Unter der Prämisse, dass komische Situationen immer dann umso komischer werden, wenn sie gestandenen Menschen passieren, schuf der Schauspieler und Schriftsteller Vicco von Bülow mit seinem Alter Ego Loriot ein Stück deutsches Kulturgut. Kaum ein deutscher Komiker des 20. Jahrhunderts war so unumstritten wie der 2011 verstorbene von Bülow.
Von der klassischen Jugend zum Zeichenbrett
Wie damals üblich für die Familie von Bülow begann auch der 1923 geborene Bernhard-Viktor Christoph-Carl von Bülow mit einer Ausbildung zum Offizier, die ihn bereits in jungen Jahren an die Ostfront des Zweiten Weltkriegs brachte. Später äußerte Loriot nur Scham und Abscheu für Deutschlands Rolle im Zweiten Weltkrieg – nach Kriegsende verdingte er sich zunächst als Holzfäller und absolvierte schließlich ein Studium in Malerei und Grafik an der Kunsthochschule in Hamburg.

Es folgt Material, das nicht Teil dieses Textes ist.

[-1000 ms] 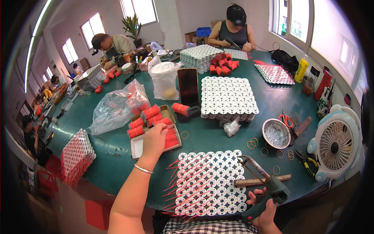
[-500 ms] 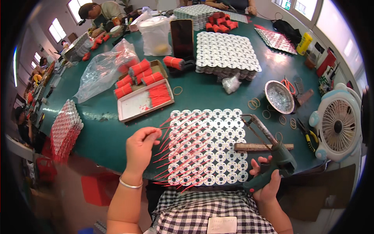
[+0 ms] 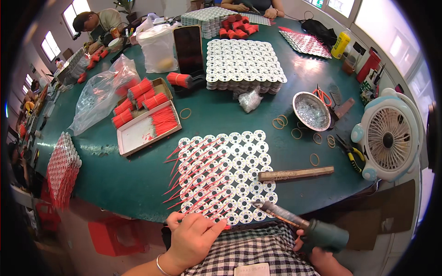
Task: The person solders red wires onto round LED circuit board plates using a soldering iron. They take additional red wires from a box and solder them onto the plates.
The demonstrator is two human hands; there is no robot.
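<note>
At the scalloped white panel (image 3: 228,182), left hand (image 3: 192,239), grip unclear; right hand (image 3: 321,257) around pistol-shaped soldering gun (image 3: 326,235).

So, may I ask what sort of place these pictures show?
Most likely a small electronics assembly workshop: the right hand holds what looks like a green soldering gun, beside a sheet of round white circuit boards and bundles of red wires.

Bright daylight pours through the right-hand window (image 3: 380,20), throwing glare across the table (image 3: 313,66); the gun (image 3: 324,234) looks smeared, and edges curve into black.
</note>
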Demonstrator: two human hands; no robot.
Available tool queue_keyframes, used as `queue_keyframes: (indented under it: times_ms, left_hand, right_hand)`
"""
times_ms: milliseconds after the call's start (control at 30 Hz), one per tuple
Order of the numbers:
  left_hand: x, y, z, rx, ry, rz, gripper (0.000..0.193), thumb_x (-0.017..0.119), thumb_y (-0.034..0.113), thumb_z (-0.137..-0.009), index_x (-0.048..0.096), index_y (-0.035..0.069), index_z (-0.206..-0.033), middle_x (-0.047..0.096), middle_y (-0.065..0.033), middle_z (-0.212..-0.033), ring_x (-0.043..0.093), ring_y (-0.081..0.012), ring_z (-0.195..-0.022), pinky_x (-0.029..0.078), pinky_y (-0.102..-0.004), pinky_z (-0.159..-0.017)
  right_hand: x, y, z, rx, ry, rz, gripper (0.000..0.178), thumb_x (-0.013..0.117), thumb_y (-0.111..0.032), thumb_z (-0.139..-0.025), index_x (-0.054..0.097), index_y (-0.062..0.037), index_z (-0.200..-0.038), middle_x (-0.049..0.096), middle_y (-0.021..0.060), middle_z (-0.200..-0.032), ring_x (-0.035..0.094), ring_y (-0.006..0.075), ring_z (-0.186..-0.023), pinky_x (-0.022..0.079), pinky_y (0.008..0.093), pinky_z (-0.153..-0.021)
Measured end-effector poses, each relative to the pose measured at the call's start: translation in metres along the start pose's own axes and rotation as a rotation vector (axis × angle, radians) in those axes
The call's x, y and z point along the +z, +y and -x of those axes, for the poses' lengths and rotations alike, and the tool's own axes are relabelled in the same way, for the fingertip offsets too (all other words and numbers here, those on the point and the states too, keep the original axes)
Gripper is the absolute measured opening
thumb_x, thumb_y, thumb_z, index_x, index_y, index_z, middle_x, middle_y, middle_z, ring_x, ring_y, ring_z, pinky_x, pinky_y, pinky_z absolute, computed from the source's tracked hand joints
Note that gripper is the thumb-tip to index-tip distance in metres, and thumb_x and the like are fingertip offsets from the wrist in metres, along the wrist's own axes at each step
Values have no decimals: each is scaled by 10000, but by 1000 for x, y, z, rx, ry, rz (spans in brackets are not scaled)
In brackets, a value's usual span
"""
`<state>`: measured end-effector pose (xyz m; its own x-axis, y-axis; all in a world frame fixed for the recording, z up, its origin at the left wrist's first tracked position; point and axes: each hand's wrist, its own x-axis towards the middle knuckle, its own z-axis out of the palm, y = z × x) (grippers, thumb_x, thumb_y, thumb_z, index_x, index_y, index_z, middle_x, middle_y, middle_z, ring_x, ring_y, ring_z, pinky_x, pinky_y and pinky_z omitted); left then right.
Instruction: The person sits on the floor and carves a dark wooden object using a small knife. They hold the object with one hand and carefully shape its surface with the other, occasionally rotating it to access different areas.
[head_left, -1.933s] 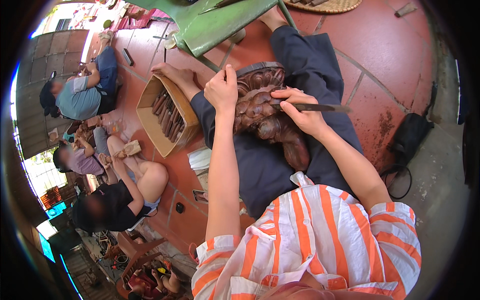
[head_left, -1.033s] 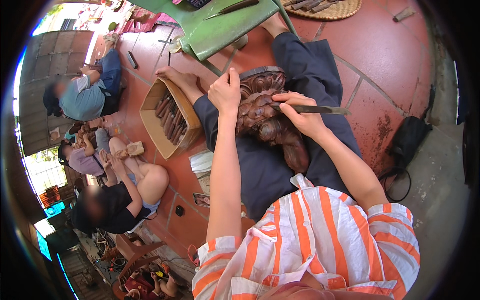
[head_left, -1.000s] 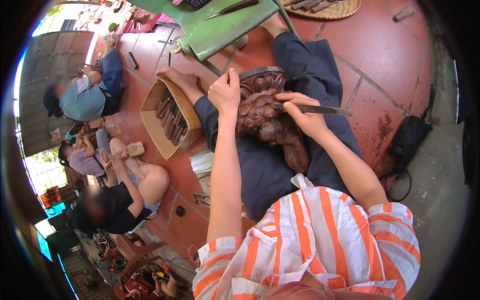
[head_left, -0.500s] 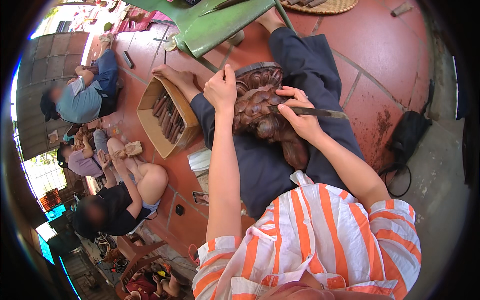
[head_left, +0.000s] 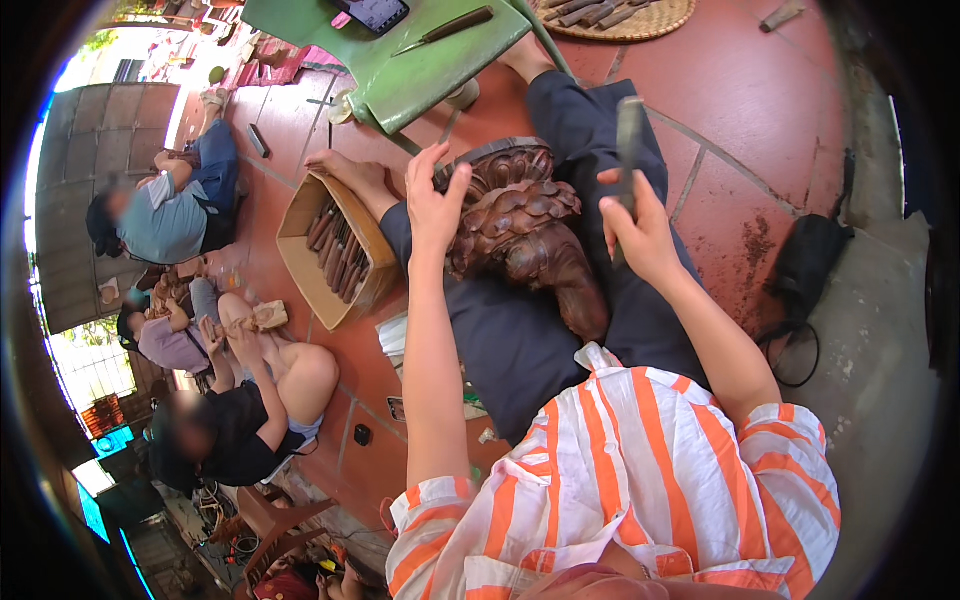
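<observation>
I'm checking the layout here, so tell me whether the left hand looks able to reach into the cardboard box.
Probably yes: the left hand looks empty, and the cardboard box is open-topped. Only the left leg seems to lie between, so reaching over it should work.

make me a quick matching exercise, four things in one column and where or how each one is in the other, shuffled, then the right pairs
Column one
1. carved brown piece
2. long flat tool
3. cardboard box
4. green chair

Column two
A. standing on the red tiled floor, holding a row of wooden-handled tools
B. bearing a phone and a thin pointed tool
C. resting on the person's dark trousers
D. gripped in the right hand

Right pairs: 1-C, 2-D, 3-A, 4-B
</observation>
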<state>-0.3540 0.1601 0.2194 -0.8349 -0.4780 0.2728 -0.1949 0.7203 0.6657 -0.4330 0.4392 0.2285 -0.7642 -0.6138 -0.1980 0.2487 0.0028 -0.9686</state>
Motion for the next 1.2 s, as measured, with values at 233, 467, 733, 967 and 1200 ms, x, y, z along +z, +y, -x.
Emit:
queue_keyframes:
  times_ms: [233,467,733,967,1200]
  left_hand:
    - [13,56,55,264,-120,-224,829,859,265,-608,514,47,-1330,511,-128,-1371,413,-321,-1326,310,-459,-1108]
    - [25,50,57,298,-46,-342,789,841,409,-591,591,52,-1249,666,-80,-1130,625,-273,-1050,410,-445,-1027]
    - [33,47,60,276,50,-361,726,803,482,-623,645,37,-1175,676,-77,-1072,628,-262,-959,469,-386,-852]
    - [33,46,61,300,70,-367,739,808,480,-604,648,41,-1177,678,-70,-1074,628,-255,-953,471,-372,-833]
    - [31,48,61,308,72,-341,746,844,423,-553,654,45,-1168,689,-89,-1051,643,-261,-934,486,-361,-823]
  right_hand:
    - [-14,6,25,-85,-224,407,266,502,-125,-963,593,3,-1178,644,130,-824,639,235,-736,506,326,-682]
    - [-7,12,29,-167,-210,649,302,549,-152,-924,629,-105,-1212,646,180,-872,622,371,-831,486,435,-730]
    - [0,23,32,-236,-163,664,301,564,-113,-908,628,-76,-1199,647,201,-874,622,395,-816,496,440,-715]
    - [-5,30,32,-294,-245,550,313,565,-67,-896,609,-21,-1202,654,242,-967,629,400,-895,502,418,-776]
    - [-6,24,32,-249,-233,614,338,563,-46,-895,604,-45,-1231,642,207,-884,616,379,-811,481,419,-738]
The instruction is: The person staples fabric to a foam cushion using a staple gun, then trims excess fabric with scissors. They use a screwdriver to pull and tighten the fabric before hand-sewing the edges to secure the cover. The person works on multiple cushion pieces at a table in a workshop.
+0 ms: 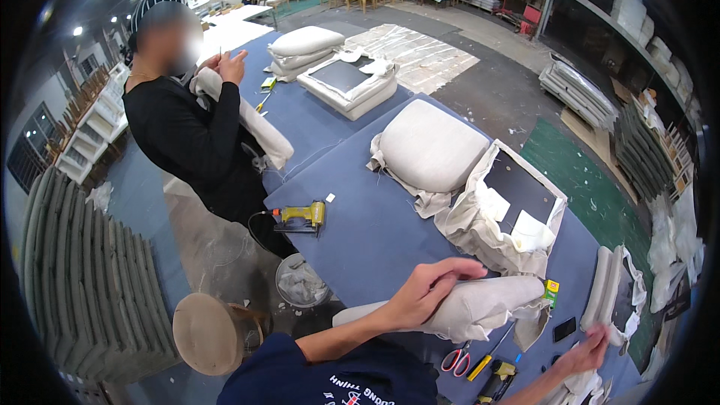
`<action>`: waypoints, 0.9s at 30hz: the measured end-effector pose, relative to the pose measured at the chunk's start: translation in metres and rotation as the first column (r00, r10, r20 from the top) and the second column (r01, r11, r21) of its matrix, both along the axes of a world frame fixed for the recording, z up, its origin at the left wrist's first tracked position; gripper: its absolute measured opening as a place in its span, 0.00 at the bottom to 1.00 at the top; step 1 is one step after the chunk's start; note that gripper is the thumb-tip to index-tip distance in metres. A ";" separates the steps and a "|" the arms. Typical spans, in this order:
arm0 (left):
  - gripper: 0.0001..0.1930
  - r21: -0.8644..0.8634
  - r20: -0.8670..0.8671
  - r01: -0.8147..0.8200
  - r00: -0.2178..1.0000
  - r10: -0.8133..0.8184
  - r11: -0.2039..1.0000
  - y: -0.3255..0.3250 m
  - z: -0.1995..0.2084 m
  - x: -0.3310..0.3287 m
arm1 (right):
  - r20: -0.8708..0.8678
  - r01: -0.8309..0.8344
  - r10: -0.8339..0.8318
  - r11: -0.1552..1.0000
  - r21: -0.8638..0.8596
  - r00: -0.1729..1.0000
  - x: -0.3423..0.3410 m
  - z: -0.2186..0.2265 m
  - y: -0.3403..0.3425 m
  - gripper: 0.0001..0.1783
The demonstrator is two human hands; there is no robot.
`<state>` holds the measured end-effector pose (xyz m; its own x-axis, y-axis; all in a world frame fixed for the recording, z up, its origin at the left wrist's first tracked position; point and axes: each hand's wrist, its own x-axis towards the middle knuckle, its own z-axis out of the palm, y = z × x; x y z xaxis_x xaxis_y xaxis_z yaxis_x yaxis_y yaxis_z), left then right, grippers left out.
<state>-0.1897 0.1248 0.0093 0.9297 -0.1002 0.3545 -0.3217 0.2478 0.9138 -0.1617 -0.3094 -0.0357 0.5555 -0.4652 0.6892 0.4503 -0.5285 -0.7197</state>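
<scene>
One screwdriver [479, 368] and one phone [564, 329] lie between the open left hand [435, 290], over a cushion [495, 304], and right hand [582, 355] (grip unclear).

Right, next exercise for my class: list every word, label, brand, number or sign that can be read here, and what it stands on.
Navy shirt: white lettering beside a red-and-white emblem; I won't copy its words.
Small green-and-yellow box: printing too small to read.
Small yellow-green box farther off: too small to read.
Yellow air gun: any marking is too small to read.
</scene>
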 end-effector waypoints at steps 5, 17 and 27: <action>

Mit seinen Zeichnungen erhielt er einen Job als Cartoonist für den Stern, dort stieß Loriots Humor allerdings auf wenig Gegenliebe, so dass seine Zeichenkarriere für die deutsche Verlagslandschaft nur von kurzer Dauer war. Schließlich war sein Name durch die harsche Kritik so „verbrannt“, dass sich kein Verlag an die Veröffentlichung seiner Bücher wagte, bis er mit dem Schweizer Verleger Daniel Keel sein erstes Buch „Auf den Hund gekommen: 44 lieblose Zeichnung“ publik machen konnte. Fortan blieb Loriot Keel und dessen neu gegründeten Verlag Diogenes treu.
In den späten 50ern fand Vicco von Bülow außerdem den Weg in verschiedene Filme und entdeckte so eine neue Seite von sich. In Nebenrollen in „Die Brücke“ und „Der längste Tag“ zeigte er erstmals sein Gesicht vor der Kamera. Mit dem Theater und der Oper verband ihn später eine innigliche Beziehung, 2003 begann er sogar als Dozent für Theaterkunst an der Berliner Universität der Künste.
Von Vicco von Bülow zu Loriot
Seine großen Erfolge verzeichnete von Bülow aber als seine eigens geschaffene Kunstfigur Loriot. Mit (gezeichneten wie gespielten) Sketchen, die deutsches Kulturgut wie das Jodeldiplom, das altbackene Wissenschafts-TV oder etwa das gemeinsame Essen (im wohl bekanntesten Loriot-Sketch „Die Nudel“) auf die Schippe nehmen, machte sich das deutsche Allround-Talent unsterblich.
Später folgten zwei von ihm inszenierte Kinofilme, in denen er auch an der Seite von Evelyn Hamann vor der Kamera agierte. Die Filme „Ödipussi“ um ein 50-jähriges Muttersöhnchen und „Pappa ante Portas“, in dem Loriot unvermittelt in den Zwangsruhestand geschickt wird, sind heute humoristisch deutsches Kulturgut und gehören zu den besten Komödien der Republik. Haben Sie Lust bekommen, sich die alten Klassiker wieder zu Gemüte zu führen?
Wie auch mit seinen TV-Sketchen schuf Loriot zahlreiche Kultzitate, die in Deutschland zu den griffigsten Begriffen der Popkultur zählen. „Die Ente bleibt draußen.“, „Ein Klavier, ein Klavier“ und „Mein Name ist Lohse, ich kaufe hier ein“ (siehe Video) sollten jedem Filmfreund im Lande ein Begriff sein, ebenso der Verweis auf die Nudel im Gesicht der abendlichen Begleitung.
Ob in gesammelten Bänden seiner vielen Kurzgeschichten und Comics oder in DVD-Sammlungen seiner Fernsehauftritte und TV-Sketche: Loriot gehört zu den prägenden Humoristen der deutschen Nachkriegsgeschichte, und wohl keinem Komiker gelang ein derartig naher und zugleich wissenschaftlich distanzierter Blick auf die Eigenarten des ‚Deutschseins‘ wie Vicco von Bülow.
Ein Leben für die Pointe
Vicco von Bülow wird zu Recht als einer der besten, wenn nicht der beste Komiker des Landes gefeiert. Sein feinsinniges Gespür gepaart mit seiner reizenden Art machten Loriot zur Kultfigur, ob vor der Kamera oder hinter dem Zeichenbrett. Der Name seiner Kunstfigur Loriot leitet sich übrigens von der französischen Bezeichnung des Pirols her – dieser kleine, gelbe Vogel ziert nämlich das klassisch heraldische Wappen der Familie von Bülow.